BERT Sentiment Analysis on Amazon Product Review

This project employs the Industrial and Scientific K-core dataset obtained from the Amazon Review Data (2018). This dataset contains reviews, encompassing both ratings and textual content, alongside details about reviewers such as review time, reviewer name, and Unix review time.

The project leverages a pre-trained BERT model to analyze the sentiment of the review text. Following training with the BERT model, the system predicts the sentiment of the test data. To assign sentiment labels, the project transforms product ratings, ranging from 1 to 5, into 0 (Negative), 1 (Neutral), and 2 (Positive).

There are 4 parts in the project:

Data Exploration
Outlier Removal
Data Preprocessing
Model Fine-tuning

0. Loading Dataset

df = pd.read_json("./Industrial_and_Scientific_5.json.gz", lines=True)

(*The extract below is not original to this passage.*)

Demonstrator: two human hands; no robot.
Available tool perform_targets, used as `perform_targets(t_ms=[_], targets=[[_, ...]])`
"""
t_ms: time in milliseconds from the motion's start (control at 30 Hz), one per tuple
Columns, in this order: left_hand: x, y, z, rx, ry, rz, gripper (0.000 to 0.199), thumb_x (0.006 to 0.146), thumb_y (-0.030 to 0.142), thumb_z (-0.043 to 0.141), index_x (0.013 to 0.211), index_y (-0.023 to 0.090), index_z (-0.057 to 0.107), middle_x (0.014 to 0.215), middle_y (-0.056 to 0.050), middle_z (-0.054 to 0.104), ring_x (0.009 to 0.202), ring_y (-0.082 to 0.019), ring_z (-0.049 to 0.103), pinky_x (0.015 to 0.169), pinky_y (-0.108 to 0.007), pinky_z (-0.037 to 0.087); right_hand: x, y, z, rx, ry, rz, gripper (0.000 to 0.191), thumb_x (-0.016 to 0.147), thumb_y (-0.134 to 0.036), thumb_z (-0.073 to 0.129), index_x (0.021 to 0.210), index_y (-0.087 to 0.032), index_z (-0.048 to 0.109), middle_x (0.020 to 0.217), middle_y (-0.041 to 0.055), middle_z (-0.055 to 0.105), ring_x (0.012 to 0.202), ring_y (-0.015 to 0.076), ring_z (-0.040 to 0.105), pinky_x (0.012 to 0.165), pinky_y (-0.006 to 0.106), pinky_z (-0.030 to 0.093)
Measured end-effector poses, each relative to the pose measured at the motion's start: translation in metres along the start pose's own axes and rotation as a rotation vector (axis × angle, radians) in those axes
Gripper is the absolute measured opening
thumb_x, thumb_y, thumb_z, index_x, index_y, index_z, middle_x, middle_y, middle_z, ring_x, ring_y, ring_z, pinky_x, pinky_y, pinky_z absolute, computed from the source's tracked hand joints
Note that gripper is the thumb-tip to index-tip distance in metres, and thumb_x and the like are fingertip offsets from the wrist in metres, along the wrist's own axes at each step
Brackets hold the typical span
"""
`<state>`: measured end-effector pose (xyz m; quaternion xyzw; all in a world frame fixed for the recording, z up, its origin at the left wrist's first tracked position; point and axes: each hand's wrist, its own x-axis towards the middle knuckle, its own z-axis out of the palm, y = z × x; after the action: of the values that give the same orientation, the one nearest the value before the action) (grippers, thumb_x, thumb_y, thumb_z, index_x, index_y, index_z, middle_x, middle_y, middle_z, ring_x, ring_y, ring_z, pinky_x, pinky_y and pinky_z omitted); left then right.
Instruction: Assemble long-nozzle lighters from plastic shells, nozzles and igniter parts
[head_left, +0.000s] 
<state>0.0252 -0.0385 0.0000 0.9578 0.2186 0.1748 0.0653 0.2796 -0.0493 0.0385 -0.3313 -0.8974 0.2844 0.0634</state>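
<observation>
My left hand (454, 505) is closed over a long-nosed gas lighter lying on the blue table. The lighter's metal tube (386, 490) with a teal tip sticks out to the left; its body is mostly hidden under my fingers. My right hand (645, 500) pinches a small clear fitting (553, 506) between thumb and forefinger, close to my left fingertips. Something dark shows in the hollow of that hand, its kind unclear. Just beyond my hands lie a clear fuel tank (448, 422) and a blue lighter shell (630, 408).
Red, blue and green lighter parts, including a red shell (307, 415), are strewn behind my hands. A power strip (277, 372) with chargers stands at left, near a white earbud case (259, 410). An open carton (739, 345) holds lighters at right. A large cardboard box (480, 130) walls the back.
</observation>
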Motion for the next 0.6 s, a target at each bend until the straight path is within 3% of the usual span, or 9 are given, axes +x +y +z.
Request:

# Unnecessary Columns: reviewTime, style, reviewerName, unixReviewTime, image, vote
df = df.drop(["reviewTime", "style", "reviewerName", "unixReviewTime", "image", "summary", "vote"], axis=1)

Load the json file into a dataframe and drop the unnecessary columns.

1. Data Exploration

print(df.isna().sum())
df.dropna(subset=['reviewText'], inplace=True)

# Explore data stats
print('Counts:')
print(df.count(), '\n')
print('Averages:')
print(df.mean(numeric_only=True), '\n')
print('Medians:')
print(df.median(numeric_only=True), '\n')
print('Modes:')
print(df.mode(numeric_only=True).iloc[0], '\n')

Simply Explore the statistics of the datasets and check whether there is any missing value.

# Display distribution of the number of reviews across products
reviews_across_products = df.groupby('overall')['asin'].count()

review_counts = df['overall'].value_counts().sort_index()
print("Number of reviews for each rating in the sample:")
print(review_counts)

plt.figure(figsize=(6, 4))
plt.bar(reviews_across_products.index, reviews_across_products.values, color='skyblue')
plt.xlabel('Ratings')
plt.ylabel('Number of Products')
plt.title('Distribution of Number of Reviews Across Products')
plt.show()

Visualize the distribution of reviews per ratings.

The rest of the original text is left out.